WHAT THE TASK ASKS: Write the data below out again in full, exactly as shown.

THE DATA:
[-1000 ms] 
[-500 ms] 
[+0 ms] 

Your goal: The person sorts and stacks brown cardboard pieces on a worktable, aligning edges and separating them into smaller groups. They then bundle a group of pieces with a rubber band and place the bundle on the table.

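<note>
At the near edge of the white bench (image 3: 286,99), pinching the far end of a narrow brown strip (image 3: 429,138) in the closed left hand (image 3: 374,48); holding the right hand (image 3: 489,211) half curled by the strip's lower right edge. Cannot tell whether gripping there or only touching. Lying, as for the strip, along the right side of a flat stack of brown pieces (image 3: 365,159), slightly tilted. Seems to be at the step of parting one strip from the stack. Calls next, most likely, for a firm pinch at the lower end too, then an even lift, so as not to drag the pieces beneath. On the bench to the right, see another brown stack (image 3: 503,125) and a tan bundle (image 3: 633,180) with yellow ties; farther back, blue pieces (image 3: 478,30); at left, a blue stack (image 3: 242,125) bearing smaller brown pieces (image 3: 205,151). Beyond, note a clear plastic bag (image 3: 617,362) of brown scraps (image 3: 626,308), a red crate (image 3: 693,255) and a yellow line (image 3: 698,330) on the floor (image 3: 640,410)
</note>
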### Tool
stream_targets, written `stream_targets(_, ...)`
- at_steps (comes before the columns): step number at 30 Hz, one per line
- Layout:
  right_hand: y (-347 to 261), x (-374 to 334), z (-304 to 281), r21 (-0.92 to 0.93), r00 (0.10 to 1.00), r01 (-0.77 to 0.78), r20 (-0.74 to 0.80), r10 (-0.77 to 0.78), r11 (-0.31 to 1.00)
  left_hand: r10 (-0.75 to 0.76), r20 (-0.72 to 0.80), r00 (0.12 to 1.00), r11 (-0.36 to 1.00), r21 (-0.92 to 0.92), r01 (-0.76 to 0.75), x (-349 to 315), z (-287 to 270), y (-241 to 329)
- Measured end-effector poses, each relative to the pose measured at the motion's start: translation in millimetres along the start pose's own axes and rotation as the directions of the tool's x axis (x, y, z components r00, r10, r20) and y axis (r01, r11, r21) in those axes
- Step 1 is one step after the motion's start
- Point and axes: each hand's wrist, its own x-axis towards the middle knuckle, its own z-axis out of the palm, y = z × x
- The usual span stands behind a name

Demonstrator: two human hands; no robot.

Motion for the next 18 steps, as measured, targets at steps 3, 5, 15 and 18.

RESPONSE TO THIS EXERCISE:
[-1000 ms] 
[-500 ms] 
[+0 ms] 

Your goal: The person sorts and stacks brown cardboard pieces on a worktable, aligning edges and separating them into smaller groups. They then bundle a group of pieces with a rubber band and place the bundle on the table.

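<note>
At the near edge of the white bench (image 3: 286,99), pinching the far end of a narrow brown strip (image 3: 429,138) in the closed left hand (image 3: 374,48); holding the right hand (image 3: 489,211) half curled by the strip's lower right edge. Cannot tell whether gripping there or only touching. Lying, as for the strip, along the right side of a flat stack of brown pieces (image 3: 365,159), slightly tilted. Seems to be at the step of parting one strip from the stack. Calls next, most likely, for a firm pinch at the lower end too, then an even lift, so as not to drag the pieces beneath. On the bench to the right, see another brown stack (image 3: 503,125) and a tan bundle (image 3: 633,180) with yellow ties; farther back, blue pieces (image 3: 478,30); at left, a blue stack (image 3: 242,125) bearing smaller brown pieces (image 3: 205,151). Beyond, note a clear plastic bag (image 3: 617,362) of brown scraps (image 3: 626,308), a red crate (image 3: 693,255) and a yellow line (image 3: 698,330) on the floor (image 3: 640,410)
</note>
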### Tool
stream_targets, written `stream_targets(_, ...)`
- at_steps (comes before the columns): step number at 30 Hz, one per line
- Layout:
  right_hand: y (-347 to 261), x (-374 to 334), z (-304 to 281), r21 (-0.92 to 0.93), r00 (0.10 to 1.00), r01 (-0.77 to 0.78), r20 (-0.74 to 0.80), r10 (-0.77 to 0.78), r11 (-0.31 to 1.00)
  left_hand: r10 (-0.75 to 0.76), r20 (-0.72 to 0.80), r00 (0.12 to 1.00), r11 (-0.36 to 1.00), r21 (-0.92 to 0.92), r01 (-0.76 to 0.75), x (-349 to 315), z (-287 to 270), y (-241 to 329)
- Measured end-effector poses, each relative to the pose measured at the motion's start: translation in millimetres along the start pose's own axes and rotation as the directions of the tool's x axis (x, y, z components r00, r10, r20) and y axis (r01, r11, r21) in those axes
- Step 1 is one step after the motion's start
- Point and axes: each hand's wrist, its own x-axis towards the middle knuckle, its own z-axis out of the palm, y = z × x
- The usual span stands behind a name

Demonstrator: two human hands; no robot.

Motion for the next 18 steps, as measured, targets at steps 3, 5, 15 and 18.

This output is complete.